### Activity
What you return must match the data exactly, line for line.

### Given information
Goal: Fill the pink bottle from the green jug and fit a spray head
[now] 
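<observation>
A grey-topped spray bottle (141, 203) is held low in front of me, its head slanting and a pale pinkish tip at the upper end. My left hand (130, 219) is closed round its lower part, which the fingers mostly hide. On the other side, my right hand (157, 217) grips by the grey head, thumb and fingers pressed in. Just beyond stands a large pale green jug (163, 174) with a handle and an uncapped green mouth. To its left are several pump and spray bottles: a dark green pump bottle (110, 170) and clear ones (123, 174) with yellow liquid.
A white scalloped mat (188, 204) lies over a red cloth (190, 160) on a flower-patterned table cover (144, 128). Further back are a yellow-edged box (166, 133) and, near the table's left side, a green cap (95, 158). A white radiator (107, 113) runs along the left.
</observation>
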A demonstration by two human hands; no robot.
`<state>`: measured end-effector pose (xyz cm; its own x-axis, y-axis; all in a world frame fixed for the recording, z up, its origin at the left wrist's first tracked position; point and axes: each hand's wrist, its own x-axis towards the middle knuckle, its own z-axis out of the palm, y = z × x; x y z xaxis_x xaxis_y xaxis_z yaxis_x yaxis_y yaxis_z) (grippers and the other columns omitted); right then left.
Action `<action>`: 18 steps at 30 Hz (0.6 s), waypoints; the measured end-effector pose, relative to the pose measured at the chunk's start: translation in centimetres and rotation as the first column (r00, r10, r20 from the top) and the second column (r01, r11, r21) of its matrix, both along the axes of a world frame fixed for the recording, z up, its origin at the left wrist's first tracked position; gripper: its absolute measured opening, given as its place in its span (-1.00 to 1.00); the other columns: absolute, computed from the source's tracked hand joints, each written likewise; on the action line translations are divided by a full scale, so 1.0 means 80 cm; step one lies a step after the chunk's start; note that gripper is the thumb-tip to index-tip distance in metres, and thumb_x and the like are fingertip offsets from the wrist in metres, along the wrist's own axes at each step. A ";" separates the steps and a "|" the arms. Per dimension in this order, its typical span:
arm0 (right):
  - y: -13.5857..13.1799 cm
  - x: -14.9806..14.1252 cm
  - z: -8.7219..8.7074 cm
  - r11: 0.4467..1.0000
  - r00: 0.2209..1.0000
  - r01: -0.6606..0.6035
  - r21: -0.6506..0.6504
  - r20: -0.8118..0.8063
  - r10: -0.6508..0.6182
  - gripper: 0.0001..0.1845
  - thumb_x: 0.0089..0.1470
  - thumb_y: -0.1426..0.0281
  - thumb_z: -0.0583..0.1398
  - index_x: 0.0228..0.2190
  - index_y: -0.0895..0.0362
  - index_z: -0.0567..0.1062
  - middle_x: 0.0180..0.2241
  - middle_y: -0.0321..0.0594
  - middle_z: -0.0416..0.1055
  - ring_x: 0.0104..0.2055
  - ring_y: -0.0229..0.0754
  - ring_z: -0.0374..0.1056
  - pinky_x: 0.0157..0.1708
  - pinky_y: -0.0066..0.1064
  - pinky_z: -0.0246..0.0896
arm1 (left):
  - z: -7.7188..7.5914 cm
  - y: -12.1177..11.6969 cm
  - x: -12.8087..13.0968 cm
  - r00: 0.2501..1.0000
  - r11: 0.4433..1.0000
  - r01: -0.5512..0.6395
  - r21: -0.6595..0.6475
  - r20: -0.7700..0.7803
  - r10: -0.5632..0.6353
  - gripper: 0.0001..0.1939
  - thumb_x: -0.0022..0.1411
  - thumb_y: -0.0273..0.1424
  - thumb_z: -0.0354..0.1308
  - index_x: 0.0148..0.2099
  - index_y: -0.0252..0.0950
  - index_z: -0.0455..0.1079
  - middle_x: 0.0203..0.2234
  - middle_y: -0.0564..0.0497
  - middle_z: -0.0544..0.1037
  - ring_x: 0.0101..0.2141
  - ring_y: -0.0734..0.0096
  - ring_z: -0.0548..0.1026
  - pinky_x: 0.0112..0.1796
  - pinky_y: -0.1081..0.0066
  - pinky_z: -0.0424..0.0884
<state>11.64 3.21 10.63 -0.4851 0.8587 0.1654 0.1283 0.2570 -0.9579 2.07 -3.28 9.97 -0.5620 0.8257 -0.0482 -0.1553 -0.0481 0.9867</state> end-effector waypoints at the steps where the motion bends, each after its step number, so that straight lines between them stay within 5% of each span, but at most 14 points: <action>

### Answer section
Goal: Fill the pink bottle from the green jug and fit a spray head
[now] 
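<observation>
A grey-topped spray bottle (141, 203) is held low in front of me, its head slanting and a pale pinkish tip at the upper end. My left hand (130, 219) is closed round its lower part, which the fingers mostly hide. On the other side, my right hand (157, 217) grips by the grey head, thumb and fingers pressed in. Just beyond stands a large pale green jug (163, 174) with a handle and an uncapped green mouth. To its left are several pump and spray bottles: a dark green pump bottle (110, 170) and clear ones (123, 174) with yellow liquid.
A white scalloped mat (188, 204) lies over a red cloth (190, 160) on a flower-patterned table cover (144, 128). Further back are a yellow-edged box (166, 133) and, near the table's left side, a green cap (95, 158). A white radiator (107, 113) runs along the left.
</observation>
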A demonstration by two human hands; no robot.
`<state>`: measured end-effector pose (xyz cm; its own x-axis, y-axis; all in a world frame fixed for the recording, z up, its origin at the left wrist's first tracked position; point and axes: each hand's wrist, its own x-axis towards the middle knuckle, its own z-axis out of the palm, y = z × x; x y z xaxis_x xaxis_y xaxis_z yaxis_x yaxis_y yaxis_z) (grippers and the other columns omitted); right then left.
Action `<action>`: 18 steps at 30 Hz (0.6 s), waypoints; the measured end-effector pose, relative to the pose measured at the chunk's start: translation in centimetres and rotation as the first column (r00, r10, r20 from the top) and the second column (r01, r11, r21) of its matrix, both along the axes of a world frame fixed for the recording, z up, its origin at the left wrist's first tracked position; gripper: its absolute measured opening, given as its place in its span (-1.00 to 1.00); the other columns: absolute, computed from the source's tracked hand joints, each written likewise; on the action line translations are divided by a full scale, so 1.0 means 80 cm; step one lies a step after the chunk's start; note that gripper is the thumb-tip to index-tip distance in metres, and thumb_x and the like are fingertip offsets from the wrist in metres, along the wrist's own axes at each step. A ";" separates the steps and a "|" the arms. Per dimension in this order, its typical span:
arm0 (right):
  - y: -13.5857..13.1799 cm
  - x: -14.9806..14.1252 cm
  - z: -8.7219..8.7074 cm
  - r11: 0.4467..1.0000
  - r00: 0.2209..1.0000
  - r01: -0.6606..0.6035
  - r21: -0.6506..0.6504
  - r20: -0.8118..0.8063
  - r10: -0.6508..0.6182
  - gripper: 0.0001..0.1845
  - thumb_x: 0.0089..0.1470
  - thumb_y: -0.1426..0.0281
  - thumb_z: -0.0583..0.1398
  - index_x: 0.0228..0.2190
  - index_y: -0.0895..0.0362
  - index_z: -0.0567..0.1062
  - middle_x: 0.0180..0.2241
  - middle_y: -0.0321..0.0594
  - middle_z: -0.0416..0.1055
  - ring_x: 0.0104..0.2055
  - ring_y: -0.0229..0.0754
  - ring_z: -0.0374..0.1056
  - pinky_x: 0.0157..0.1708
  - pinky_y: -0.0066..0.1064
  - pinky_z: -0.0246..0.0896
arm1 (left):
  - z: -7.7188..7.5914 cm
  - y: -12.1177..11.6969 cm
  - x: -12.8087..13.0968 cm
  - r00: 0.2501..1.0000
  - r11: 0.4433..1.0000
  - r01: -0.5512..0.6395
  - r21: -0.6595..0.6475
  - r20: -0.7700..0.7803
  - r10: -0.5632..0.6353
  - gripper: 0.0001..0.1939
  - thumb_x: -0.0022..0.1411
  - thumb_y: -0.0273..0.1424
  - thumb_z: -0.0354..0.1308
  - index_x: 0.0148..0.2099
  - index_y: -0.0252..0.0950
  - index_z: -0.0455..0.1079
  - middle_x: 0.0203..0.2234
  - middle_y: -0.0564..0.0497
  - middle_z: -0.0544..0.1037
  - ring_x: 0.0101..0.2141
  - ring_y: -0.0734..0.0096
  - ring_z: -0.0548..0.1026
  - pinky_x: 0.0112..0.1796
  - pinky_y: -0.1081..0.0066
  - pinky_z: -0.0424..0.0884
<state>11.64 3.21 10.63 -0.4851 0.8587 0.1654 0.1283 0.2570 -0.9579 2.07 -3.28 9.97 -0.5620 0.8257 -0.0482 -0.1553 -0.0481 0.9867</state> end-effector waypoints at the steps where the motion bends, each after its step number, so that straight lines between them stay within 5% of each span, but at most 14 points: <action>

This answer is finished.